The program began in Washington with a briefing by officers from the Taiwan desk at the US Department of State to provide delegates with information about the US position on sovereignty issues between Taiwan and China. The briefing was followed by a lunch meeting with the entire North American TECRO team at their Twin Oaks Estate, which foreshadowed the high level of respect and courtesies the delegation would encounter during their stay in Taiwan. After lunch, the delegation met with a scholar from The Brookings Institution who provided further context and history of the relationship between China and Taiwan to prepare the delegation for a topic of conversation they encountered regularly while in Taiwan.

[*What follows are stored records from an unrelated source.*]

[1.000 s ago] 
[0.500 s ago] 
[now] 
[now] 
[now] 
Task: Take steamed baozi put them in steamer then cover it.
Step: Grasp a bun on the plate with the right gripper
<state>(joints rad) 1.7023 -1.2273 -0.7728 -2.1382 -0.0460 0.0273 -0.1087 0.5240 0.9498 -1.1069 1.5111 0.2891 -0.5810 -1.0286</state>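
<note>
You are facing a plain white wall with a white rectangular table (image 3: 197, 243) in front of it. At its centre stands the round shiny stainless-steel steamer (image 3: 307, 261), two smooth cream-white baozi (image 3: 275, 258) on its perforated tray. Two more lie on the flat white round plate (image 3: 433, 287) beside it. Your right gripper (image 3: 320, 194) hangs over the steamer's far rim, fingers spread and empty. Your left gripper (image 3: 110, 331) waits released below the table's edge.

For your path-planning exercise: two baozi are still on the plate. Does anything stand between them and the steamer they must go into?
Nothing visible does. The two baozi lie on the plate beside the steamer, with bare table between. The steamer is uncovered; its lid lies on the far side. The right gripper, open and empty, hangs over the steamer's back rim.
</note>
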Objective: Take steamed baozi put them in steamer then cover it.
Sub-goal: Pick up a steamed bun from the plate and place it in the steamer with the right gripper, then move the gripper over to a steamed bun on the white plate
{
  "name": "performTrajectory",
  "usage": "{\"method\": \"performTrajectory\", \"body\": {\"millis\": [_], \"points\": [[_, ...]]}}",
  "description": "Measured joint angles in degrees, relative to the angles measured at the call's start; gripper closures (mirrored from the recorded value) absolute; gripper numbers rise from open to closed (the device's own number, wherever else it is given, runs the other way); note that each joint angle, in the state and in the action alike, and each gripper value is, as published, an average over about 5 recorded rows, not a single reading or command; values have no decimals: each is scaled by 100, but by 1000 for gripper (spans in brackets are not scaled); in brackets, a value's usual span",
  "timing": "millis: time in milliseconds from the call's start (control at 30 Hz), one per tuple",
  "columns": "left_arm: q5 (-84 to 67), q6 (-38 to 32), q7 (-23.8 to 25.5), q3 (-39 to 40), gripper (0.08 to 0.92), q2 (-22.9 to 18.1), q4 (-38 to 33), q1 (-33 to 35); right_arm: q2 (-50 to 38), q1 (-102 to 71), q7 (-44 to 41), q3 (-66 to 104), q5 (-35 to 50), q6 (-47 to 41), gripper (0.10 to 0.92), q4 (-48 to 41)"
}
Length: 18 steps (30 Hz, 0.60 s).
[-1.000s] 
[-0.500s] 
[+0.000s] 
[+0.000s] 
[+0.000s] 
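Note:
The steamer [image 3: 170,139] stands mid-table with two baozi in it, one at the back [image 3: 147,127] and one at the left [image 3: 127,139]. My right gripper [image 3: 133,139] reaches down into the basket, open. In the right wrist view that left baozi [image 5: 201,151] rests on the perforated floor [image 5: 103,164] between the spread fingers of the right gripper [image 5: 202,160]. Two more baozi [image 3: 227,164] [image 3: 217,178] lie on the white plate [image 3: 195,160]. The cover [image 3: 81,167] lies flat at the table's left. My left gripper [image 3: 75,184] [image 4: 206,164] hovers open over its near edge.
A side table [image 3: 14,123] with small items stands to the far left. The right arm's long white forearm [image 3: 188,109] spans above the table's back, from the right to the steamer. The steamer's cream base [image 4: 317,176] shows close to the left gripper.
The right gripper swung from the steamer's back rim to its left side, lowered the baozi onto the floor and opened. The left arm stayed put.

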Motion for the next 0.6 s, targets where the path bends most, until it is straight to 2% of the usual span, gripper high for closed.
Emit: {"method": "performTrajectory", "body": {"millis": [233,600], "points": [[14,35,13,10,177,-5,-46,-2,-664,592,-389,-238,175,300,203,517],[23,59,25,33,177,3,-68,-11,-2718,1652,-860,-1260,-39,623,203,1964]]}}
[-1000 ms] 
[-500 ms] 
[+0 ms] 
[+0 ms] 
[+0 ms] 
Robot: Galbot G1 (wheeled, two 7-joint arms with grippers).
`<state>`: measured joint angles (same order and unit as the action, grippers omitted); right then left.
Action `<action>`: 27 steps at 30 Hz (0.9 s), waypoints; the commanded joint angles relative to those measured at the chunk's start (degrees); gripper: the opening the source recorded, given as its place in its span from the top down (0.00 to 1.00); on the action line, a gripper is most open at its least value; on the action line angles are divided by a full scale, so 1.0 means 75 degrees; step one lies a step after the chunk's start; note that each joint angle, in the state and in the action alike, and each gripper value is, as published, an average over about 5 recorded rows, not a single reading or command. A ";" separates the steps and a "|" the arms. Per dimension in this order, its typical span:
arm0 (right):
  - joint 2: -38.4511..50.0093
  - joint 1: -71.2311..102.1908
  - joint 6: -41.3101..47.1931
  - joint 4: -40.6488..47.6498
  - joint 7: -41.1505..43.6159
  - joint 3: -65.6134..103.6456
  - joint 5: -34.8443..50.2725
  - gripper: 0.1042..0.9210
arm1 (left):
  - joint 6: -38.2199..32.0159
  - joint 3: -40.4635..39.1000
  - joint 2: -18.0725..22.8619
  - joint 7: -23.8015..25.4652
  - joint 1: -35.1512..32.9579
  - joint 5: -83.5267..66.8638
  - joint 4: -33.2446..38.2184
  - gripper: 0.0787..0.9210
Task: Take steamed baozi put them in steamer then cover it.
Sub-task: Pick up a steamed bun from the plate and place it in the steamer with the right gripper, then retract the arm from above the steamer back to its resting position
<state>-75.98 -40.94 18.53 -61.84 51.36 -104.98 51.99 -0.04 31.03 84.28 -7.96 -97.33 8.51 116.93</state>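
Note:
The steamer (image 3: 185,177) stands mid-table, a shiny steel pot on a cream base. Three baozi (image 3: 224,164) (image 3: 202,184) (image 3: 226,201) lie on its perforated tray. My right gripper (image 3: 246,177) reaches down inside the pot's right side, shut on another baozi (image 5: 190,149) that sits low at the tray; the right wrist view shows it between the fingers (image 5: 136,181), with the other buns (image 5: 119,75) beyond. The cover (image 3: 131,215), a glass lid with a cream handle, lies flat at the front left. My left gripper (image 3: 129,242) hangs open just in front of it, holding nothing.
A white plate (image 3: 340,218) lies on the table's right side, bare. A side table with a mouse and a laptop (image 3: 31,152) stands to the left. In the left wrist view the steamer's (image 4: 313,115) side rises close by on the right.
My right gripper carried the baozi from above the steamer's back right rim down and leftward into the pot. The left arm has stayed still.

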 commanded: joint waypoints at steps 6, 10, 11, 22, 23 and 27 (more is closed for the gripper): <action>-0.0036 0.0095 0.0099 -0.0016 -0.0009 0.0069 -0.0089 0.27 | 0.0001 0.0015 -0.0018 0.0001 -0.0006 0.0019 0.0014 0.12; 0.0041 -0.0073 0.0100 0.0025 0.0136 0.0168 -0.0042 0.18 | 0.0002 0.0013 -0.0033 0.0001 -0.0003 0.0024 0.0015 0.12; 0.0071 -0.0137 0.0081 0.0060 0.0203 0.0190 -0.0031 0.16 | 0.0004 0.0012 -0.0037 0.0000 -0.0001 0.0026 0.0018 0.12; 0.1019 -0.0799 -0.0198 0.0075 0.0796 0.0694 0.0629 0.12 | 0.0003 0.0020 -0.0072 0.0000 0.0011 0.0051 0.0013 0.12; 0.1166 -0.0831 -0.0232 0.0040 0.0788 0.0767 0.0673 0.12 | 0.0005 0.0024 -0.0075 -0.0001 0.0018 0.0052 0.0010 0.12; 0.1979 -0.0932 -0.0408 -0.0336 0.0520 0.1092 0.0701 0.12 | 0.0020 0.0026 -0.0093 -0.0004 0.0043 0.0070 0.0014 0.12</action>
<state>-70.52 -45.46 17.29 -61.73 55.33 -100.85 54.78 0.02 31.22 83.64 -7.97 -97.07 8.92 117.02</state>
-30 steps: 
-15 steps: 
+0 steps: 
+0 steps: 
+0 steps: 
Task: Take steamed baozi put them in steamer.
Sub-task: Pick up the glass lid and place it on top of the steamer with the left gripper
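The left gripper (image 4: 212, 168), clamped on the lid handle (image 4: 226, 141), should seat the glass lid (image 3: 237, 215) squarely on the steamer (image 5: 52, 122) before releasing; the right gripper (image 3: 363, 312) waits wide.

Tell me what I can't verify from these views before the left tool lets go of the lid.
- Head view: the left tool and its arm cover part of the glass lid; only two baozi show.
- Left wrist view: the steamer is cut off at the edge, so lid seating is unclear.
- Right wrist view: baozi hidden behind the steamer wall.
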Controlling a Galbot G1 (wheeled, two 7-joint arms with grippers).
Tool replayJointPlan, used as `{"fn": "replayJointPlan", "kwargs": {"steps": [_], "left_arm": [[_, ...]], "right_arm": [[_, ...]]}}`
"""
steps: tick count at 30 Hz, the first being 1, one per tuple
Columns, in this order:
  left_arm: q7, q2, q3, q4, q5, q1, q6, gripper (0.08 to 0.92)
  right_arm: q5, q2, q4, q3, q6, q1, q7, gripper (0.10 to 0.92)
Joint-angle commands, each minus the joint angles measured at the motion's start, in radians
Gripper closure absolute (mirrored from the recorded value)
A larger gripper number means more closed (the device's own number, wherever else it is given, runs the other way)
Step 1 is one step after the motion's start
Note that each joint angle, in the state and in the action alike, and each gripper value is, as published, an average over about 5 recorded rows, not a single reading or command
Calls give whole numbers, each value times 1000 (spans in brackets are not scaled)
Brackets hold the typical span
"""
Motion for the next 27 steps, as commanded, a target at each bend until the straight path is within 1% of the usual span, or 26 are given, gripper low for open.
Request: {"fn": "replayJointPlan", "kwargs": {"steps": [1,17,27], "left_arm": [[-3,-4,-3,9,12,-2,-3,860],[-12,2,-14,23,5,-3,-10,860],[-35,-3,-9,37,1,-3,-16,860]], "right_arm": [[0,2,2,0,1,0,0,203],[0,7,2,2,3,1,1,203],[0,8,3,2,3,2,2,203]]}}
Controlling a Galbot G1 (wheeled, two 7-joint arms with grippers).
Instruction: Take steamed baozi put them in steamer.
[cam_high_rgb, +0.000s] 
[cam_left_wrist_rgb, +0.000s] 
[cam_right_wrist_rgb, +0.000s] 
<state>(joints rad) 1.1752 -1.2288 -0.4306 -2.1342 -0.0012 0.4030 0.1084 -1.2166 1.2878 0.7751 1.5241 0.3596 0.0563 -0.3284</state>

In Taipei, the agenda covered a wide range of topics based on the delegation’s interests. Importantly, they received a top to bottom overview of the Taiwanese legislative and political system that gave them with a strong understanding of the current political conversations in Taiwan. The visit to the Legislative Yuan was a highlight for the group, as they were able to meet with several legislators, as well as officials from the Environmental Protection Agency. Perhaps the most notable experience for the delegation was a half-day devoted to meeting with the three major political parties, the Democratic Progressive Party, Kuomintang Party, and the New Power Party. Unsurprisingly, several members of the delegation expressed that this was critical to understanding political landscape in Taiwan. One member of the delegation expressed her fascination with the parallels in political conversation between Taiwan and the US. She noted, “…it was really interesting learning that Taiwan is dealing with similar issues like what to do with monuments of the past that some people find offensive, whether to take them down or not, and economic worries over how to fund a generous retirement system, which is a problem we deal with in Mississippi.”
In addition to many informative political meetings the delegation covered in Taiwan, they also visited a Night Market, the National Palace Museum, and Taroko Natonal Park. Delegates on this exchange thoroughly enjoyed their experiences and ACYPL looks forward to its continued partnership with TECRO.